RECORDS FOR THIS TASK: Begin

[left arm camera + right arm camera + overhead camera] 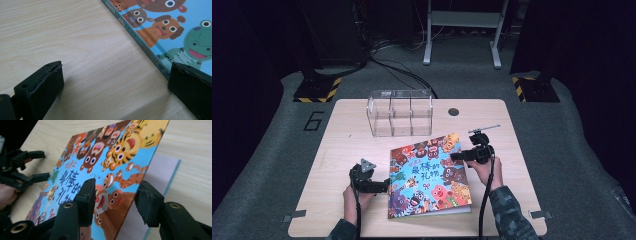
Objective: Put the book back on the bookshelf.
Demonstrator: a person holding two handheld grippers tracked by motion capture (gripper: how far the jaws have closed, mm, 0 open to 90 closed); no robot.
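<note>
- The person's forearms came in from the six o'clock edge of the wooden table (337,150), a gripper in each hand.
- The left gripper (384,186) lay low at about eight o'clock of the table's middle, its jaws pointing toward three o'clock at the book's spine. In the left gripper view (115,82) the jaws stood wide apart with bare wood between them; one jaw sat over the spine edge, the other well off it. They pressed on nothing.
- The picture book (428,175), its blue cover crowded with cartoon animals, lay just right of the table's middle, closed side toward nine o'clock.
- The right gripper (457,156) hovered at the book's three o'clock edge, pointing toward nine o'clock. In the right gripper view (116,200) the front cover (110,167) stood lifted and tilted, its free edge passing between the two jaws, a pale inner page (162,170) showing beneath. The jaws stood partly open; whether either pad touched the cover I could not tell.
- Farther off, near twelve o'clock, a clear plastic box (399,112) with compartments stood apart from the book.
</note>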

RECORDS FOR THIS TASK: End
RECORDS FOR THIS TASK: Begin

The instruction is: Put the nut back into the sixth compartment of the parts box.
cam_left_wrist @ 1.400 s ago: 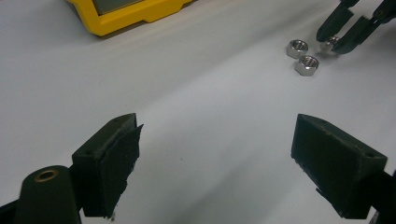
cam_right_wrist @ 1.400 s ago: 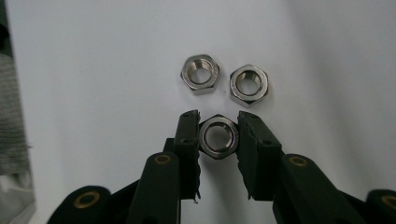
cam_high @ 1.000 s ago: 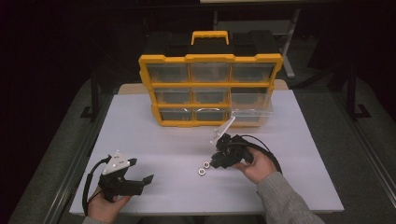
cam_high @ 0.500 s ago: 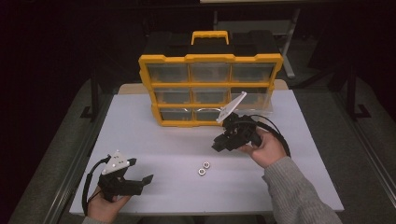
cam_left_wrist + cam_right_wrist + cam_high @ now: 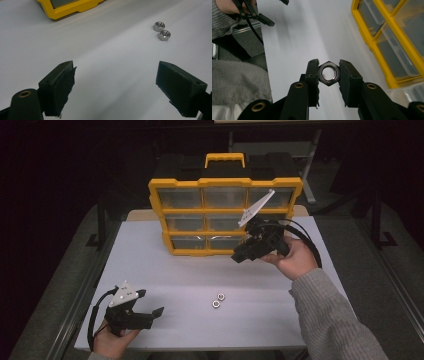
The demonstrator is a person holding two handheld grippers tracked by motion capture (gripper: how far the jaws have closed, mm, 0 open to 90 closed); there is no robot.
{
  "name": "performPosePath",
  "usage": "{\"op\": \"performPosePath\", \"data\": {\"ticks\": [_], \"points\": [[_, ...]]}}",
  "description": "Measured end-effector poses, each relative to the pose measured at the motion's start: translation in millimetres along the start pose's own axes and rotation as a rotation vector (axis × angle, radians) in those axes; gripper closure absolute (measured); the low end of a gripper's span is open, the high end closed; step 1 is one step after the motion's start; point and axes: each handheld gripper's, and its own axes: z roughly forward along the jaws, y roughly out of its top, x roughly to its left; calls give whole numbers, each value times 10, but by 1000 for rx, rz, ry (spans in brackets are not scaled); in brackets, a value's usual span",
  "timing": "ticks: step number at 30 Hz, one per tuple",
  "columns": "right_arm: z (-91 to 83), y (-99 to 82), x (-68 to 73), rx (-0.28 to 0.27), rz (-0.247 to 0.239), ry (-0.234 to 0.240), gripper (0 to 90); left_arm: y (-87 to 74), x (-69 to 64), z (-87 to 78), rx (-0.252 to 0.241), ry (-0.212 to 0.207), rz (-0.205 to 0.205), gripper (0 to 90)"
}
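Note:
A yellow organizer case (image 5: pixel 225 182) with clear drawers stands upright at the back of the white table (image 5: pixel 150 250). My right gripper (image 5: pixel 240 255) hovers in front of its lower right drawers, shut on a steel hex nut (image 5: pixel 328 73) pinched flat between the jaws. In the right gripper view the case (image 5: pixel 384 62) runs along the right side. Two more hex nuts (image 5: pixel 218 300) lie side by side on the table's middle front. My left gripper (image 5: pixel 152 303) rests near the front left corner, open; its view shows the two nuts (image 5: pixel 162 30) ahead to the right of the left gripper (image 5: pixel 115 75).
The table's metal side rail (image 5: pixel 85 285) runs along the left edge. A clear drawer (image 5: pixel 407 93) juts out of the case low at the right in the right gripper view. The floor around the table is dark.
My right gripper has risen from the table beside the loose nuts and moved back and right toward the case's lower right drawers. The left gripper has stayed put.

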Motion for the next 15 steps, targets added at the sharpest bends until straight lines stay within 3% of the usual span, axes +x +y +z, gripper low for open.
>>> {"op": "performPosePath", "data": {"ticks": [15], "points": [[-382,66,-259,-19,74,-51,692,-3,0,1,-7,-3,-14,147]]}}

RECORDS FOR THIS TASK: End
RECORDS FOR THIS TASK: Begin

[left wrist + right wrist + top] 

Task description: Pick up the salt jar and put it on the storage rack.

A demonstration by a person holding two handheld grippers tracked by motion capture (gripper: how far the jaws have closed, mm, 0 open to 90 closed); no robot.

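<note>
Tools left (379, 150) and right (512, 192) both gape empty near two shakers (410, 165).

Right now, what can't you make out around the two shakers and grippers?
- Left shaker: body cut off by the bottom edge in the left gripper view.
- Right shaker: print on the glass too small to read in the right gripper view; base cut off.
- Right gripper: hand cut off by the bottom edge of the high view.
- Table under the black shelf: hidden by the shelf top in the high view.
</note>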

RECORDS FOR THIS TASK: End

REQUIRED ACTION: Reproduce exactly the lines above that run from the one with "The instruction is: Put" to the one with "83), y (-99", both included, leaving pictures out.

EXERCISE ANSWER:
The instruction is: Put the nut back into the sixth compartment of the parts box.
cam_left_wrist @ 1.400 s ago: 
cam_right_wrist @ 1.400 s ago: 
cam_high @ 1.000 s ago: 
cam_high @ 0.500 s ago: 
cam_left_wrist + cam_right_wrist + cam_high @ now: 
The demonstrator is a person holding two handheld grippers tracked by motion capture (gripper: how far the jaws have closed, mm, 0 open to 90 closed); there is no robot.
{
  "name": "performPosePath",
  "usage": "{\"op\": \"performPosePath\", \"data\": {\"ticks\": [_], \"points\": [[_, ...]]}}",
  "description": "Measured end-effector poses, each relative to the pose measured at the motion's start: translation in millimetres along the start pose's own axes and rotation as a rotation vector (axis × angle, radians) in those axes; gripper closure absolute (measured); the low end of a gripper's span is open, the high end closed; step 1 is one step after the motion's start; point and axes: each handheld gripper's, and its own axes: z roughly forward along the jaws, y roughly out of its top, x roughly to its left; calls give whole numbers, each value times 10, but by 1000 for rx, rz, ry (spans in brackets are not scaled); in brackets, a value's usual span",
  "timing": "ticks: step number at 30 Hz, one per tuple",
  "columns": "right_arm: z (-91 to 83), y (-99 to 82), x (-68 to 73), rx (-0.28 to 0.27), rz (-0.247 to 0.239), ry (-0.234 to 0.240), gripper (0 to 90); left_arm: y (-87 to 74), x (-69 to 64), z (-87 to 78), rx (-0.252 to 0.241), ry (-0.212 to 0.207), rz (-0.205 to 0.205), gripper (0 to 90)"

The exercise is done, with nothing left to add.